30 March 2009

Luxurious Cream

I made my version of fettucine alfredo for dinner and totally forgot about being a food blogger! My apologies for this post's lack of inspiring photos. A few day ago we bought a small carton of heavy cream, with the intention of having strawberry shortcake sometime. That dream has yet to materialize, so this evening I cut open the carton to make an alfredo sauce.

First I fried some chicken strips. Oddly enough, our grocery store sells boneless, skinless chicken breasts in little strips perfect for chicken fingers and, in tonight's case, chicken alfredo. Back to the frying. In olive oil, fry up the chicken adding salt, pepper, basil, and oregano until it's golden brown and cooked through.

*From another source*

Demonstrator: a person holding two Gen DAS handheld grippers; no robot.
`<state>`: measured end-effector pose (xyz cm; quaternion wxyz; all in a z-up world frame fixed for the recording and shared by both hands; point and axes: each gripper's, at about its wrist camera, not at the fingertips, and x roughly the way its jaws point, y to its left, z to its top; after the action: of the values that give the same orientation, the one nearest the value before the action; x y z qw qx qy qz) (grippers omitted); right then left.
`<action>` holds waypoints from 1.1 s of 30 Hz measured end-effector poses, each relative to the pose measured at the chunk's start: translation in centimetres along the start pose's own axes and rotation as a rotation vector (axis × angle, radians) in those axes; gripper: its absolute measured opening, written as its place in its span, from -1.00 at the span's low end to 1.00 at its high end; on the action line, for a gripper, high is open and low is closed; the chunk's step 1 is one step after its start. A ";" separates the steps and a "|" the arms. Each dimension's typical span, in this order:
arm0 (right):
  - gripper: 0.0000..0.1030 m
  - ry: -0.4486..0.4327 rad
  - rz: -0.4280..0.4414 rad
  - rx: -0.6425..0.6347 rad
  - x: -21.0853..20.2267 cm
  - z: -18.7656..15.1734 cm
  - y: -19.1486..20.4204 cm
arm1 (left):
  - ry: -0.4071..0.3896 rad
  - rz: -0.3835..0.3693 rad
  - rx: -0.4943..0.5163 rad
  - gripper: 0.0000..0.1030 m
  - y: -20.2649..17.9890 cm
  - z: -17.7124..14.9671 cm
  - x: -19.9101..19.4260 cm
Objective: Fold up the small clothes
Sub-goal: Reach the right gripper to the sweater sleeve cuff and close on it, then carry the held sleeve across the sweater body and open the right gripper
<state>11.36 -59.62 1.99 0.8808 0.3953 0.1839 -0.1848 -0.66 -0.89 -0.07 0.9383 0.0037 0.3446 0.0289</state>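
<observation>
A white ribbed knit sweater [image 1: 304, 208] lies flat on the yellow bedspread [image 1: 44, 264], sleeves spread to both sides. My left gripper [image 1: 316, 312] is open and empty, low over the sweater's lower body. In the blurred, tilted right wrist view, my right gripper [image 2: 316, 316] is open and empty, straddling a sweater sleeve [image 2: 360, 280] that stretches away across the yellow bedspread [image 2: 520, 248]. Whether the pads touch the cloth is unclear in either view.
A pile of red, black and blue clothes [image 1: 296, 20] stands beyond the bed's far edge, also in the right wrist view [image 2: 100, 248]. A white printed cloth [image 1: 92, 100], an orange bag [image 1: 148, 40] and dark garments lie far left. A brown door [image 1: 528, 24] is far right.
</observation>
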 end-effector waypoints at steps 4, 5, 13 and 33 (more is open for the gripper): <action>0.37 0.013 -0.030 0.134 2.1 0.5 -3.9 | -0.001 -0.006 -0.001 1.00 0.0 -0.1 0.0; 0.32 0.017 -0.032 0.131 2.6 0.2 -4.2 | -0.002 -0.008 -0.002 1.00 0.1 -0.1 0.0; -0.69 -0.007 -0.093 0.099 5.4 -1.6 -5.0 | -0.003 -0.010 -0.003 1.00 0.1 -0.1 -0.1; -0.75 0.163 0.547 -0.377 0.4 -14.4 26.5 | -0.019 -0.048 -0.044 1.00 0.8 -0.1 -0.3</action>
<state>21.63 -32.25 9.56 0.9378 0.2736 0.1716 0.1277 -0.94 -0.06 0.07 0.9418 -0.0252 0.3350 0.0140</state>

Set aside and add more olive oil to the pan and a whole diced onion, cooking until the onion is translucent. Add four cloves of garlic (diced), cook some more; add chopped spinach, and cook until wilted. Then add the chicken back to the pan along with a few tablespoons of butter, 1/2 cup of cream plus 1/2 cup of water, and a 1/4 cup (or so) of parmesan. Stir together until it resembles a cream sauce. Add your cooked pasta, and you're done!

I like how everything is made in one frying pan. Made cooking easy and clean up even easier.

I promise to have something more exciting in the coming days.